Buchanan and Hoadley had argued about the quality of international students on the day the email was sent, 30 May 2007.
Like the QUT case, divisions are emerging among supporters and critics of the sacked lecturer. Many of Buchanan’s former students are rallying to his defence. But others say that Buchanan’s email contained offensive and potentially racist comments. In one line that Buchanan says he now regrets, he suggests that the student’s extension request is “culturally driven” and plays on “Western liberal guilt”.
In another interesting twist, there’s a rumour circulating in Auckland’s small academic community that Paul Buchanan was seen in the company of renegade British MP, George Galloway, during the latter’s recent visit to the Shaky Isles.

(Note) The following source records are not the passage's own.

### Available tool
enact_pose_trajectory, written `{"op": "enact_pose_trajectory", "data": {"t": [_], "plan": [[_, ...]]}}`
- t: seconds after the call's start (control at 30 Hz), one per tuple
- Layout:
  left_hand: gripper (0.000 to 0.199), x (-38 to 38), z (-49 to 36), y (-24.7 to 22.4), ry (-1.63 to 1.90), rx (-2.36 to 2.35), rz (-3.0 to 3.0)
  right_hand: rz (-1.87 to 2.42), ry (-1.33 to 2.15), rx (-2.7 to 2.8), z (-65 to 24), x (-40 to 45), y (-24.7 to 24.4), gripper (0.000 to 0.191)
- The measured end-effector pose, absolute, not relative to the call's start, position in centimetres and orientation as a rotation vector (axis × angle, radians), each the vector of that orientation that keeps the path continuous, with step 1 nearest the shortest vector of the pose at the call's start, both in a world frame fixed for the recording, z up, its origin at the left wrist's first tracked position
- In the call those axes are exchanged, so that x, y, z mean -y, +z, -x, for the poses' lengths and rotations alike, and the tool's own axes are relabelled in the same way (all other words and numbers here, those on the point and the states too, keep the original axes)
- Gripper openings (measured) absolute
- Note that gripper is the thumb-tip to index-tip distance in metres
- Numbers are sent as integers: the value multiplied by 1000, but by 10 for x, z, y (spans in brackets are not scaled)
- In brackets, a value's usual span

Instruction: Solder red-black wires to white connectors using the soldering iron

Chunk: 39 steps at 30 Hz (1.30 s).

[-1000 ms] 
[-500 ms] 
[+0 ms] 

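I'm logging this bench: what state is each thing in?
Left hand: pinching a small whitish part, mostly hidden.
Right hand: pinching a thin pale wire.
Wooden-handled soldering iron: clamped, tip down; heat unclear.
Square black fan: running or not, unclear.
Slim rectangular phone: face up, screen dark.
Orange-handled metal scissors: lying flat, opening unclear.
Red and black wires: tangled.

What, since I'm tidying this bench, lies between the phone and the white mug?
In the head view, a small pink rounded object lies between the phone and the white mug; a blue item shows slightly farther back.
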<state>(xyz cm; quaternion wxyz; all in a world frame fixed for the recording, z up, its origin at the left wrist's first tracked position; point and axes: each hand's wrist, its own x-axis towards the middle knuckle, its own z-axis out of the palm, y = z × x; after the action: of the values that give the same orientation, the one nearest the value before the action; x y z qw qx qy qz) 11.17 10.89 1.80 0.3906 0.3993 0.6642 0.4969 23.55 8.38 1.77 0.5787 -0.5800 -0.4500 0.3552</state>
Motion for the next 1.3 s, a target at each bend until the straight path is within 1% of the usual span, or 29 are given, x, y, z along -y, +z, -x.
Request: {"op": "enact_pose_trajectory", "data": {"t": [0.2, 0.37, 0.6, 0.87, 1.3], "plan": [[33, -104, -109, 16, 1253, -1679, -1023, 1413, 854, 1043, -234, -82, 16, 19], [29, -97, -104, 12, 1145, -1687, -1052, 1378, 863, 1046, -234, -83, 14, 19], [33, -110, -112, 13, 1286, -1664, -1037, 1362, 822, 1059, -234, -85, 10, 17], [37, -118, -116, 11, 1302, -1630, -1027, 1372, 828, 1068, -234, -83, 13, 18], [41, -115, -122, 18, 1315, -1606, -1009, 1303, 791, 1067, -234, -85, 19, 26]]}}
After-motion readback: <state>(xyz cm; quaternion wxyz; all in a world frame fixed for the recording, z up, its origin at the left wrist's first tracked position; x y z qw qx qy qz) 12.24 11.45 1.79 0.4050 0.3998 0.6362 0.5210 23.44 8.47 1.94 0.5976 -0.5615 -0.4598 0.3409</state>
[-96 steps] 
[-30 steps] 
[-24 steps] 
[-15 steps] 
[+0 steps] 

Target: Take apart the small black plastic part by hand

According to the gossip, this has outraged the very conservative Vice Chancellor of AU, Stuart McCutcheon.
Buchanan has been a critic of the Bush administration and has publicly opposed the 2003 invasion of Iraq.
The speedy removal of Dr Buchanan has surprised many people. All references to him were removed almost immediately from the AU website. What ever the real motivation for Buchanan’s dismissal, it promises to be an important case when it finally reaches the employment courts.